*** Opening of Supplied material ***

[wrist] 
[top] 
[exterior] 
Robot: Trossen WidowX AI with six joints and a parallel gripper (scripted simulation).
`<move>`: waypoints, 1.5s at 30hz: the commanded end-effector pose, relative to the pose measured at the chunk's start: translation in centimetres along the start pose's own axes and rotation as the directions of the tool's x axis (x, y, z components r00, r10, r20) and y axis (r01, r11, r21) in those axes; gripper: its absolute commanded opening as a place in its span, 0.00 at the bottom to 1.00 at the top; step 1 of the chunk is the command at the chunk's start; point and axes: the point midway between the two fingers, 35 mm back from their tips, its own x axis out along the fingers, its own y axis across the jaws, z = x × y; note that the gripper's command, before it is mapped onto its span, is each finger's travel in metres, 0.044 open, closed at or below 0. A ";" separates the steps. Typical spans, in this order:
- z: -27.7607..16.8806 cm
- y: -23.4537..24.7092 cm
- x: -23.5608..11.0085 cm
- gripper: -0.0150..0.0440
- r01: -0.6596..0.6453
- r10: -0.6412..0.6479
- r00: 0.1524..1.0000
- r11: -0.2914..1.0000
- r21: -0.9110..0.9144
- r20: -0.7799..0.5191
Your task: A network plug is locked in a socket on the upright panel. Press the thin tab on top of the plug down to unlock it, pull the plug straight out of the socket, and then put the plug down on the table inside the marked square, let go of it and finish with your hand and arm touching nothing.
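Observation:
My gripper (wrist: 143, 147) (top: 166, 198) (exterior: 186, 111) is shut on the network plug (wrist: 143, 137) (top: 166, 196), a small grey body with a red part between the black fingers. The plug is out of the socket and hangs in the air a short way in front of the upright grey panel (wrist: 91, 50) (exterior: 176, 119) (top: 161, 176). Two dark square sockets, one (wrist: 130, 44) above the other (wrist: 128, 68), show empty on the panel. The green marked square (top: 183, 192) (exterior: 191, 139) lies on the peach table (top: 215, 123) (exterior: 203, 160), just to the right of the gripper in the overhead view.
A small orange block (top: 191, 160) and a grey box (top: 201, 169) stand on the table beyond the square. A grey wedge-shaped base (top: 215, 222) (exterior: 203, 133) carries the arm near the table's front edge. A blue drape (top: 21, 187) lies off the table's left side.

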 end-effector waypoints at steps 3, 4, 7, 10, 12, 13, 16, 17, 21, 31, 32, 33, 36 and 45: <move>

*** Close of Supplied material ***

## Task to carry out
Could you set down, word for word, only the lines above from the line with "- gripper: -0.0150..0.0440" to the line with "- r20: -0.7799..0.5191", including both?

## Task response
- gripper: -0.0150..0.0440
- r01: -0.6596..0.6453
- r10: -0.6412..0.6479
- r00: 0.1524..1.0000
- r11: -0.2914..1.0000
- r21: -0.9110..0.9144
- r20: -0.7799..0.5191

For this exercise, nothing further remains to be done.